_PROBLEM_
Reproduce the data below line by line, from its first line to the line with "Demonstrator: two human", both included, and nothing past that point.

_EXERCISE DATA_
━━━━━━━━━━━━━━━━━━━━

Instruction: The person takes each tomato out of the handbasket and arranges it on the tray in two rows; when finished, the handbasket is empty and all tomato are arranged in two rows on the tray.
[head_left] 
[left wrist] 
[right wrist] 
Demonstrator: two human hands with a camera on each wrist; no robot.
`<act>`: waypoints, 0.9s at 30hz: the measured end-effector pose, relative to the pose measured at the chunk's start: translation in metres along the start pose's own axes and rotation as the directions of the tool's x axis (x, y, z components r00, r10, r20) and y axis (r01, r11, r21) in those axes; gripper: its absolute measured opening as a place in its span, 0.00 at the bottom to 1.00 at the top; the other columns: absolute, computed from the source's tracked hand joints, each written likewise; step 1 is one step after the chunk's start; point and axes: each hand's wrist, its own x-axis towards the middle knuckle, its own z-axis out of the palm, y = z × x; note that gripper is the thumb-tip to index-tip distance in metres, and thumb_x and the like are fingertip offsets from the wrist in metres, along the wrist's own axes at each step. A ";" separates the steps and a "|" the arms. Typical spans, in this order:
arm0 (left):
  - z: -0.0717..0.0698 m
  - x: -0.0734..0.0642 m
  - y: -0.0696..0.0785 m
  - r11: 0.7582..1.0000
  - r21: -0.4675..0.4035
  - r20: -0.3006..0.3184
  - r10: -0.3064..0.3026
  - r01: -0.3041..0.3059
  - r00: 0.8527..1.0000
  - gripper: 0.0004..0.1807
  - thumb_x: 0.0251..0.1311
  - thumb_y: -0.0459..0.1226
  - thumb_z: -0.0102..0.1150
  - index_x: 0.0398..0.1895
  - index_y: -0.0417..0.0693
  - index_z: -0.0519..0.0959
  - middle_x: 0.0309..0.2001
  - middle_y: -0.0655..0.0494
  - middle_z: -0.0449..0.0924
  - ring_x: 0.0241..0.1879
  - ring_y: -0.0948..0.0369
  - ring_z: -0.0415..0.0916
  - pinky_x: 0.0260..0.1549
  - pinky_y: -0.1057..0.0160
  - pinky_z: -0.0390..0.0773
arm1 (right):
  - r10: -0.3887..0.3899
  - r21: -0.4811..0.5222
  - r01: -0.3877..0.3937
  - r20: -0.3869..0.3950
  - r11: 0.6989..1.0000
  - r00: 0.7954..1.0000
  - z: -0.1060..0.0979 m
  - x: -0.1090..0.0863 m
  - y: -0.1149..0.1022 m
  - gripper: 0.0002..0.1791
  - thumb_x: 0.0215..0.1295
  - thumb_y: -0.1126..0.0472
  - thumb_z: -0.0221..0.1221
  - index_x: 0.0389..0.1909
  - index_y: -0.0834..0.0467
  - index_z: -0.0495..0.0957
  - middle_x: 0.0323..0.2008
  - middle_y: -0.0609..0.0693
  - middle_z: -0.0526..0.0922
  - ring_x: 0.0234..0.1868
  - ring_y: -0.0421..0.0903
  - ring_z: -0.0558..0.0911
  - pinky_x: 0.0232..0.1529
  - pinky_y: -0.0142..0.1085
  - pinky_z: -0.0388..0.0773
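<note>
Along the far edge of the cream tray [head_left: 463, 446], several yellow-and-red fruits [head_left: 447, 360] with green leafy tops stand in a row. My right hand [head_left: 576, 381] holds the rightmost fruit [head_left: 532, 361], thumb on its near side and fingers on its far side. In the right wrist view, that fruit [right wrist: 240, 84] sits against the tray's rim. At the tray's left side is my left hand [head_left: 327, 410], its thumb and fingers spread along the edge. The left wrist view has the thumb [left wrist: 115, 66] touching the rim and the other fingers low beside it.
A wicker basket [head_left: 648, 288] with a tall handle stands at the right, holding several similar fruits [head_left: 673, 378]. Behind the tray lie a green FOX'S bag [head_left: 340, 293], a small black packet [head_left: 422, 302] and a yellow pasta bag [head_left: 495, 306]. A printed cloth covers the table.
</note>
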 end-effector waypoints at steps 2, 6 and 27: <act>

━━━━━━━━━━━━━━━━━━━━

_EXERCISE SOLUTION_
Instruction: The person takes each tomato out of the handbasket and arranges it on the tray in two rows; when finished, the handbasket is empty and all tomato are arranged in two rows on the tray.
[head_left] 
[left wrist] 
[right wrist] 
Demonstrator: two human hands with a camera on each wrist; no robot.

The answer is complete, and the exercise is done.